Sunday, February 10, 2019

How badly is Google Books search broken, and why?

I periodically write about Google Books here, so I thought I'd point out something that I've noticed recently that should be concerning to anyone accustomed to treating it as the largest collection of books: it appears that when you use a year constraint on book search, the search index has dramatically constricted to the point of being, essentially, broken.

Here's an example. While writing something, I became interested in the etymology of the phrase 'set in stone.' Online essays seem to generally give the phrase an absurd antiquity--they talk about Hammurabi and Moses, as if it had been translated from language to language for decades. I thought that it must be more recent--possibly dating from printers working with lithography in the 19th century.

So I put it into Google Ngrams. As it often is, the results were quite surprising; about 8,700 total uses in about 8,000 different books before 2002, the majority of which are after 1985. Hammurabi is out, but lithography doesn't look like a likely origin for widespread popularity either.

That's much more modern that I would have thought--this was not a pat phrase until the 1990s. That's interesting, so I turned to Google Books to find the results. Of those 8,000 books published before 2002, how many show up in the Google Books search result with a date filter before 2002?

Just five. Two books that have "set in stone" in their titles (and thus wouldn't need a working full-text index), one book from 2001, and two volumes of the Congressional record. 99.95% of the books that should be returned in this search--many of which, in my experience, were generally returned four years ago or so--have vanished.


Many of these books *do* still exist in the HathiTrust index.

Changing the date does not produce the results you'd expect, either. "Set in stone" with a date filter set before 1990 returns *nothing*, with a single non-book result returned from a 1982 Washington Post article that has wandered into the Google index. This is especially interesting, because it means that the displayed representation of the two congressional serial's volumes dates as being 1900 is *not* being used for the purpose of retrieval. This is probably wise: books listed as being published in 1900 in the library catalogs feeding into Google can be from any time. Choosing a date before 2020 (which should return all books) adds only a few books to the 2002 listing.

When you search for the term with no date restrictions, Google claims to be returning 100,000-ish results. I have no way of assessing if this is true; but scrolling through results, they do include a few pre-1990 books that didn't show up in the earlier searches.

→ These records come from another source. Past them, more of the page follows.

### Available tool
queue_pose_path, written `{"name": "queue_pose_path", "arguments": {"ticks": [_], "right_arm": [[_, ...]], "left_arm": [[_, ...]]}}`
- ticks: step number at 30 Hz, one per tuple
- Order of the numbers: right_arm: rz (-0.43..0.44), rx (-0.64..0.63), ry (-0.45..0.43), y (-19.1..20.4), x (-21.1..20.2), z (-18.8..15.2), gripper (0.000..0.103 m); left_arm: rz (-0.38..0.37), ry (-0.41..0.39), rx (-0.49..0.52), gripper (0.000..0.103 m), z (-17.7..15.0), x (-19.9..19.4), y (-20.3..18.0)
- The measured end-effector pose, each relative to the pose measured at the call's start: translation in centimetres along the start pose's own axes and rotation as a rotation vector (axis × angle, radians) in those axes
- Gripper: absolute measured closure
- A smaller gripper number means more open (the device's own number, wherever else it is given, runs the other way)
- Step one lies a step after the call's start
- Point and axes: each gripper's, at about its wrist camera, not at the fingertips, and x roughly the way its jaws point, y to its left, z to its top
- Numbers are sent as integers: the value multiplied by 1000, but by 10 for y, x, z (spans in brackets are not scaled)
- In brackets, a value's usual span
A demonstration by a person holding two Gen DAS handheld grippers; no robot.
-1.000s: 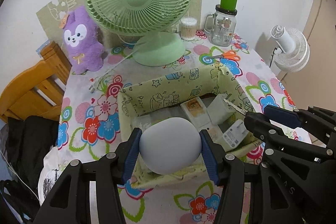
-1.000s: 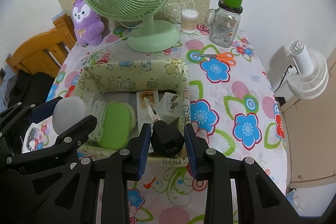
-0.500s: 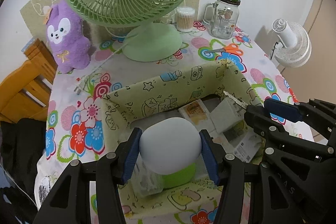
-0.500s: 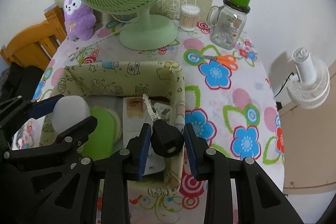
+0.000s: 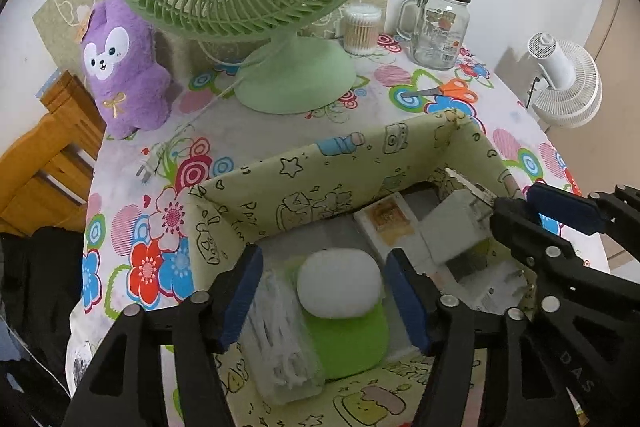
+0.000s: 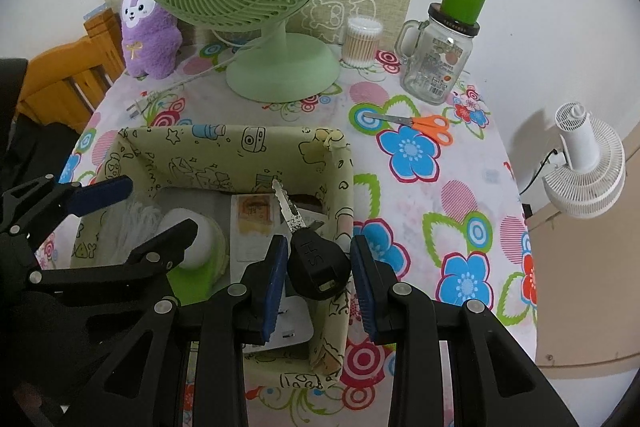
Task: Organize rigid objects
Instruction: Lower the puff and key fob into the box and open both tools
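Note:
A yellow-green cartoon-print box point(image 5: 320, 167) stands on the flowered table. Inside it a white egg-shaped object point(image 5: 339, 283) lies on a bright green pad point(image 5: 352, 339), next to a white fringed bundle point(image 5: 276, 327). My left gripper point(image 5: 322, 279) hovers over the box with its jaws opening. The egg sits between the pads, and neither pad touches it. My right gripper point(image 6: 320, 263) is shut on a black-headed key point(image 6: 316, 259), whose blade points into the box point(image 6: 192, 155) near its right wall. White cartons point(image 5: 452, 227) lie in the box's right half.
At the back stand a green desk fan point(image 5: 292, 79), a purple plush toy point(image 5: 124, 67), a cotton-swab tub point(image 5: 362, 29) and a glass jar with a green cap point(image 5: 440, 23). Orange scissors point(image 6: 428, 125) lie right of the box. A white fan point(image 6: 588, 163) stands beyond the table's right edge, a wooden chair point(image 5: 44, 163) at the left.
The left jaws have parted and the white egg, gripped before, now lies on the green pad in the box. Both grippers came forward and lower over the box. The key stays gripped.

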Motion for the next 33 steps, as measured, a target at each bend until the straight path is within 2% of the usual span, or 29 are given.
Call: {"name": "queue_pose_path", "arguments": {"ticks": [6,11,15,17,22,33], "right_arm": [[-4,0,5,2,-1,0,68],[21,0,14,7,-5,-2,68],[58,5,24,14,-8,-4,68],[80,10,31,18,-9,-6,68],[108,11,40,31,-11,-9,68],[119,21,55,43,-13,-20,67]], "left_arm": [[0,15,-7,28,0,-3,5],[62,-10,28,22,-3,-15,8],[96,-7,34,19,-8,-22,15],[125,1,25,15,-11,-25,19],[155,10,-4,15,-21,-31,30],[139,44,-21,15,-37,-33,37]]}}
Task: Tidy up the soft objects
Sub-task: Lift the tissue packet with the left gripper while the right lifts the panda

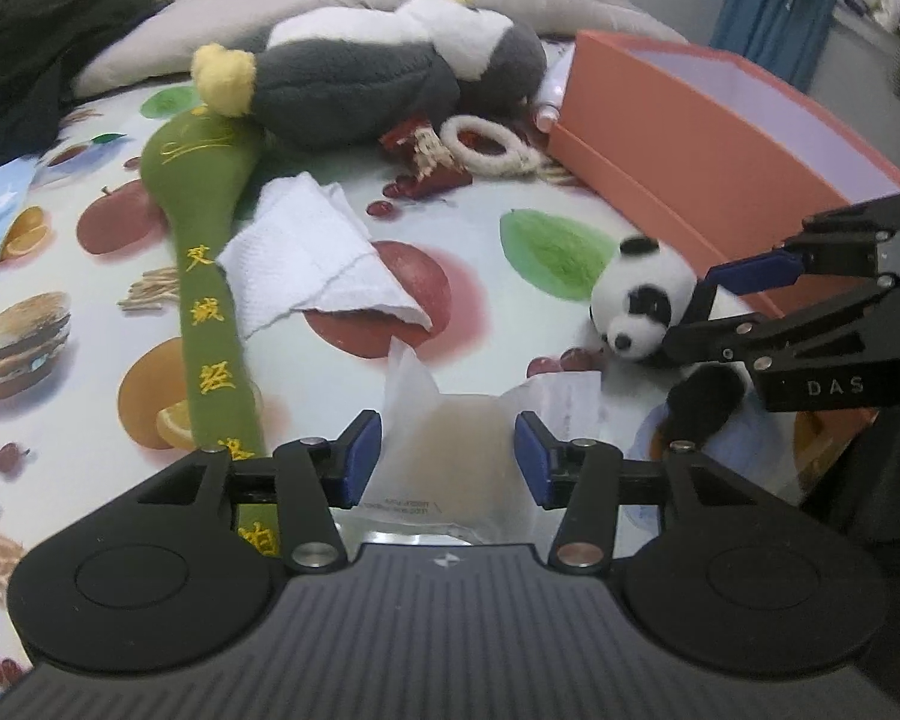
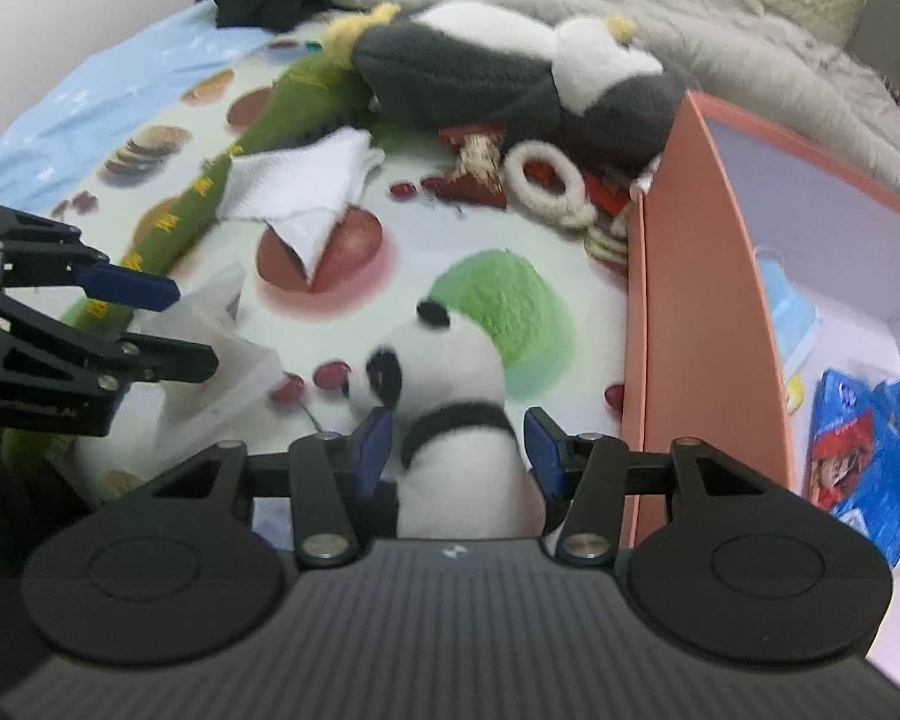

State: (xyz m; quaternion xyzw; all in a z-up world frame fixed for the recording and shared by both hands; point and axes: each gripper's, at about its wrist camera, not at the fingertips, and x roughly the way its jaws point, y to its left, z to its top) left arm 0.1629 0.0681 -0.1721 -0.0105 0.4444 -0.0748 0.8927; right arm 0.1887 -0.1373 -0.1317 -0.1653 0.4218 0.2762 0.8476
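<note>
Small panda plush (image 2: 450, 420) sits low centre in the right wrist view, on the fruit-print cloth (image 1: 480, 300) over the bed, just beside the orange box (image 2: 690, 330). Right gripper (image 2: 456, 450): fingers spread, one blue pad either side of the panda's body; left pad looks to brush the fur, right pad stands apart, so not pinching. Left gripper (image 1: 447, 462): fingers spread around a clear plastic pouch (image 1: 462, 444), pads at its edges, can't tell if they press.

Handling: panda is light, squashy, fur a bit slippery; best taken across the torso at the black band, not the head or a limb, which would flop. Pouch is thin, crinkly and slick, likely to slide out; bunch it mid-body.

Other soft stuff: big grey-and-white plush bird (image 1: 378, 78) upper centre, green fabric bat with yellow characters (image 1: 210, 276) left, folded white towel (image 1: 312, 258) lapping over the bat, rope ring (image 1: 486, 147) near the box corner.

View differences: right wrist view looks into the box, showing a blue printed packet (image 2: 864, 450) and something pale blue behind it; left view sees only the box's outer wall and rim. Left view shows the panda's face and a black foot, with the right gripper coming in from the right edge; right view shows its back. Pouch print readable-ish only in the left view.
</note>
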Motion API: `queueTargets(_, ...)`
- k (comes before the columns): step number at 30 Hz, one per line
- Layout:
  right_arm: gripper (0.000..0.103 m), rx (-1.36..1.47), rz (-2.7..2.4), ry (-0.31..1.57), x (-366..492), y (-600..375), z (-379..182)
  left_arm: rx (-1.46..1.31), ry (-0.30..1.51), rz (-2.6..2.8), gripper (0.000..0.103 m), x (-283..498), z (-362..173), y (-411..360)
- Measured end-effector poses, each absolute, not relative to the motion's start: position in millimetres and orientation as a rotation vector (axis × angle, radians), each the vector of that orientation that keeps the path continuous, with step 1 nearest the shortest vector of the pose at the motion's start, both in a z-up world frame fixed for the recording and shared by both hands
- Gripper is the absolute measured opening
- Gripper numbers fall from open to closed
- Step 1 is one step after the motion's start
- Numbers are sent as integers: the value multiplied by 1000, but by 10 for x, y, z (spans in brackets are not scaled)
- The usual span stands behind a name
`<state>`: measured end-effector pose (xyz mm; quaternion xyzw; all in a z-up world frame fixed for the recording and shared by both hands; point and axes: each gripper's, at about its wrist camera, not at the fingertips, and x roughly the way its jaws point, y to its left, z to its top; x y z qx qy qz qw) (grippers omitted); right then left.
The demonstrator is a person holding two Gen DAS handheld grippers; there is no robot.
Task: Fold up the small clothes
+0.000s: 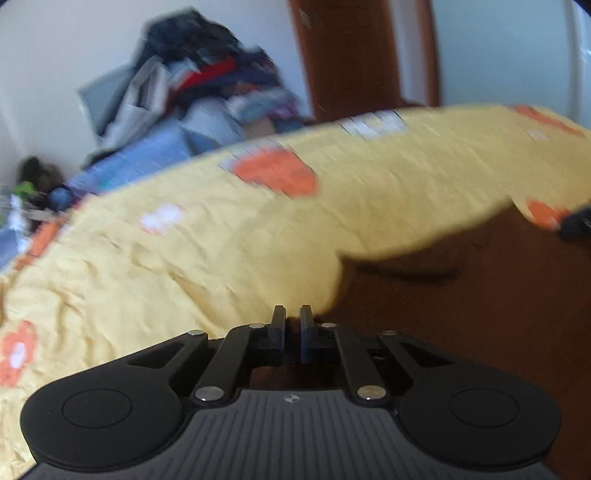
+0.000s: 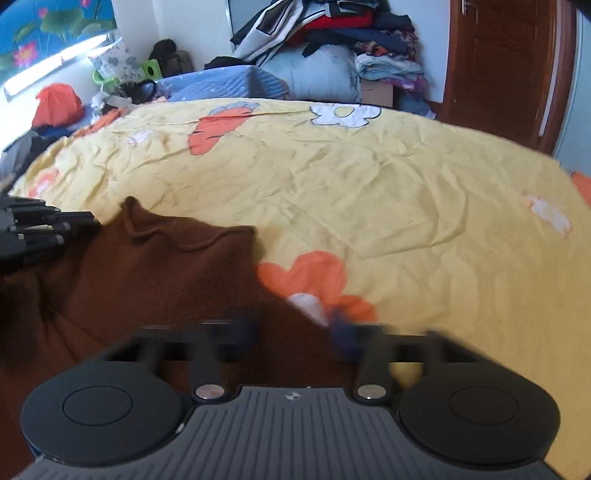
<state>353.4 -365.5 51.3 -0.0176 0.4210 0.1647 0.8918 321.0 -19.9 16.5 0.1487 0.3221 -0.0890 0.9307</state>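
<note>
The left gripper [image 1: 292, 314] fills the bottom of its own view, its jaws drawn almost together with only a thin dark slit between them; whether any cloth is pinched in that slit cannot be told, though the tips sit right at the edge of the brown garment [image 1: 461, 295]. The whole left view is smeared by motion blur. In the right view the right gripper [image 2: 295, 332] lies low over the same brown garment [image 2: 147, 280], its jaws spread wide apart, one finger over the brown cloth and the other, blurred, over an orange flower printed on the yellow sheet [image 2: 406, 192]; the jaws hold nothing. The left gripper [image 2: 55, 221] shows there too, reaching in from the left edge level with the bed, its tips touching the garment's upper left corner. The garment lies flat on the near left part of the bed, its far edge wavy and folded in small ridges; its long axis cannot be told, as much of it runs out of view under the grippers. Beyond the far edge of the bed stands a pile of clothes [image 2: 332, 29], and a brown door [image 2: 498, 66] is at the right.
</note>
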Motion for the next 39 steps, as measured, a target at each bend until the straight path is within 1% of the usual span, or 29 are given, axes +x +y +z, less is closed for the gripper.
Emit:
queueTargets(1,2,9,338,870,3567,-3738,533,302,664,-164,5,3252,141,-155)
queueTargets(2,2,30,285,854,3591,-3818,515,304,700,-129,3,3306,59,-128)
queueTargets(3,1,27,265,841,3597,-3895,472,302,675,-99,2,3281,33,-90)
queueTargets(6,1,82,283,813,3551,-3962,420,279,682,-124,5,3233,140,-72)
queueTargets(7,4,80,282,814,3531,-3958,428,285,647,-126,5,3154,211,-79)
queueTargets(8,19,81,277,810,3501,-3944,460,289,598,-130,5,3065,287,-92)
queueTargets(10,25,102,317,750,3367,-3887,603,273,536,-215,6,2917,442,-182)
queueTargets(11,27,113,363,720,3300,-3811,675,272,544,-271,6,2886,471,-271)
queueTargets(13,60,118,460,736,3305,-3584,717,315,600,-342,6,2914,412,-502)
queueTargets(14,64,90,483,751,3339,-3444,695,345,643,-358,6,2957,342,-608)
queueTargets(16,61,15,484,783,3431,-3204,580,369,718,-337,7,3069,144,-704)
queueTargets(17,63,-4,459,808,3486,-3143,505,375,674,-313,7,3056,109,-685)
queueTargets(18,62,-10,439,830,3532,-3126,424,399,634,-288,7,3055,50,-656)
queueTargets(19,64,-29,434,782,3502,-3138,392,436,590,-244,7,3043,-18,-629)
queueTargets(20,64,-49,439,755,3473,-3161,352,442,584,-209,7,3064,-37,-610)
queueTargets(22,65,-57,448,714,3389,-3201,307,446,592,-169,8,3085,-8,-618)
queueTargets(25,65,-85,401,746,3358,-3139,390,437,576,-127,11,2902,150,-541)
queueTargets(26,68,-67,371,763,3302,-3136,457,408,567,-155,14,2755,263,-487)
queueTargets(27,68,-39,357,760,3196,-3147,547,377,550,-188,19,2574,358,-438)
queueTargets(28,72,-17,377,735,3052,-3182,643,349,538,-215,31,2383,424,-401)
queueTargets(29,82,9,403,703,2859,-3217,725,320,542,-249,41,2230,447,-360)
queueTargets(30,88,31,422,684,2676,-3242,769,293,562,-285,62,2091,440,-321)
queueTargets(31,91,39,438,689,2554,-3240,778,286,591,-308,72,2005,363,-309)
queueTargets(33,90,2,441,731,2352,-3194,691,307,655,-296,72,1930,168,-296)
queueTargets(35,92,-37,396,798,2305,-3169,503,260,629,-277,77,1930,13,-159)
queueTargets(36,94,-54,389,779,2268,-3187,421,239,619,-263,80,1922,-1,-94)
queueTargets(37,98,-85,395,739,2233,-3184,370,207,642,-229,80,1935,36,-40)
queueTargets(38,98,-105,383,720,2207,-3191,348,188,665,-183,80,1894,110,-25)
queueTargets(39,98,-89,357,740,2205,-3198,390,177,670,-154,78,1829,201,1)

What's going on? I don't know. I guess I blame the lawyers: I suspect that the reasons have to do with the way the Google books project has become a sort of Herculaneum-on-the-Web, frozen in time at the moment that anti-Books lawsuits erupted in earnest 11 years ago. The site is still littered with pre-2012 branding and icons, and the still-live "project history" page ends with the words "stay tuned..." after describing their annual activity for 2007.


So possibly Google has one year it displays for books online as a best guess, and another it uses internally to represent the year they have legal certainty a book is released. So maybe those volumes of the congressional record have had their access rolled back as Google realized that 1900 might actually mean 1997; and maybe Google doesn't feel confident in library metadata for most of its other books, and doesn't want searchers using date filters to find improperly released books.

Oddly, this pattern seems to work differently on other searches. Trying to find another rare-ish term in Google Ngrams, I settled on "rarely used word"; the Ngrams database lists 192 uses before 2002. Of those, 22 show up in the Google index. A 90% disappearance rate is bad, but still a far cry from 99.95%.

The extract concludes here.